The charging of the Louvre’s former director in an antiquities trafficking investigation has shone a light on a vast, transnational criminal problem that remains fiendishly difficult to target.
Ancient burial grounds around the world have increasingly become “open-air supermarkets” for everyone from petty thieves to organised criminals, said Vincent Michel, professor of archaeology at the University of Poitiers in France.
He describes a “sophisticated chain” stretching from sites in unstable places such as Iraq, Syria and Libya — but also many other parts of the world — via transit countries to auction houses and private collectors in Europe and the United States, and increasingly Asia and the Gulf.
It is an illicit trade that “serves mafias, drug traffickers and terrorist groups, abusing collectors and museums with complete impunity”, said Michel.
The ex-director of the Louvre in Paris, Jean-Luc Martinez, was charged last week over the purchase of a pink granite stele depicting the pharaoh Tutankhamun and four other historic works for eight million euros ($8.5 million) by the museum’s branch in Abu Dhabi.
Martinez, who has strongly denied any wrong-doing, is accused of turning a blind eye to fake certificates of origin for the pieces, a fraud thought to involve several other art experts, according to French investigative weekly Canard Enchaine.

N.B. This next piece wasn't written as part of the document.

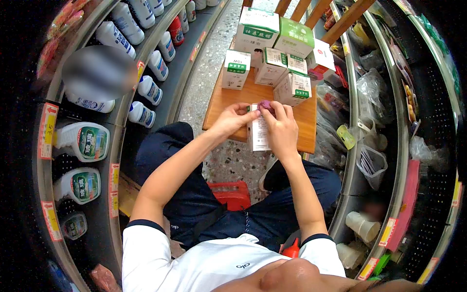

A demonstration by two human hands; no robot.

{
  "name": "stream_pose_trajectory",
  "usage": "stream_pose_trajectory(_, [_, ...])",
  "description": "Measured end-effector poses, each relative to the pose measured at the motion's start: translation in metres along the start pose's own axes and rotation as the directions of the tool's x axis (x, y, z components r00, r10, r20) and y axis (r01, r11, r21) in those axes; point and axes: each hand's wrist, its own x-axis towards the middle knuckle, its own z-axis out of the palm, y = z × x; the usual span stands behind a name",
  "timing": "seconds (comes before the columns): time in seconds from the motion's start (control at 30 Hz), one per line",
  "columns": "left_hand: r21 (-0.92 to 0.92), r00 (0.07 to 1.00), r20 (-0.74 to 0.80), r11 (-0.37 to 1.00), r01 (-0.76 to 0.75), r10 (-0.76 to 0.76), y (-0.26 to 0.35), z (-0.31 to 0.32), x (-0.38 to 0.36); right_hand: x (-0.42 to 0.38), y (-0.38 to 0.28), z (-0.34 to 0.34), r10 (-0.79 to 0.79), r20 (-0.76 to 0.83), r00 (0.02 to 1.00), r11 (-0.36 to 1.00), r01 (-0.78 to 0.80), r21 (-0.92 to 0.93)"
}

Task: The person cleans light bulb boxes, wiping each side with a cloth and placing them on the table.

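A small white light-bulb box (259, 135) is held at the near edge of a wooden seat (214, 111), its printed side facing up. My left hand (234, 119) grips the box's far left edge between thumb and fingers. My right hand (280, 127) lies over the box's right side, its fingertips closed on a crumpled purple cloth (264, 105) against the far end. Just beyond stand several white-and-green bulb boxes, among them one marked 10W (236, 69) and another 10W box (293, 88). Larger boxes, one white (257, 29) and one green-topped (295, 38), stand behind.
Shelves on the left hold white bottles (150, 90) and green-labelled spray bottles (87, 141). Shelves on the right carry plastic-bagged goods (374, 97) and white cups (362, 226). Wooden slats (348, 22) rise behind the boxes. A red plastic object (228, 194) is between my legs.
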Motion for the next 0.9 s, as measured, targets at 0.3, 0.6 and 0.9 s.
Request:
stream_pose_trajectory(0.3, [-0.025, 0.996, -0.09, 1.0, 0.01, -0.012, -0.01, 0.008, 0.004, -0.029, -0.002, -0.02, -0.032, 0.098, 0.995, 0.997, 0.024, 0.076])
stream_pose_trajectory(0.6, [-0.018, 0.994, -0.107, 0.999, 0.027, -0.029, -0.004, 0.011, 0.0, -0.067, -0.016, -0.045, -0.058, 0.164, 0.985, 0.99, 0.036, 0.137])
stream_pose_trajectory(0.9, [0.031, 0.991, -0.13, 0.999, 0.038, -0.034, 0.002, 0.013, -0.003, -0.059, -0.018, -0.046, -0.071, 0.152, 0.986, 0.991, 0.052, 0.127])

Such allegations are far from a rarity in the art world where the value of looted antiquities is thought to reach into the “tens or even hundreds of millions of euros” per year, according to Michel.
He trains police, judges and customs officials to help counter the trade but resources are notoriously limited in the sector, and he has called for deeper public awareness and a more concerted interdisciplinary fight.
“This transnational crime feeds a predatory economy that undermines our national security. It is also an irreversible attack on heritage because a looted object, taken out of its context, loses all scientific value,” Michel said.
The Covid-19 pandemic has only deepened the challenge.
Egyptian authorities say the number of illegal digs jumped massively in recent years to hit 8,960 in 2020.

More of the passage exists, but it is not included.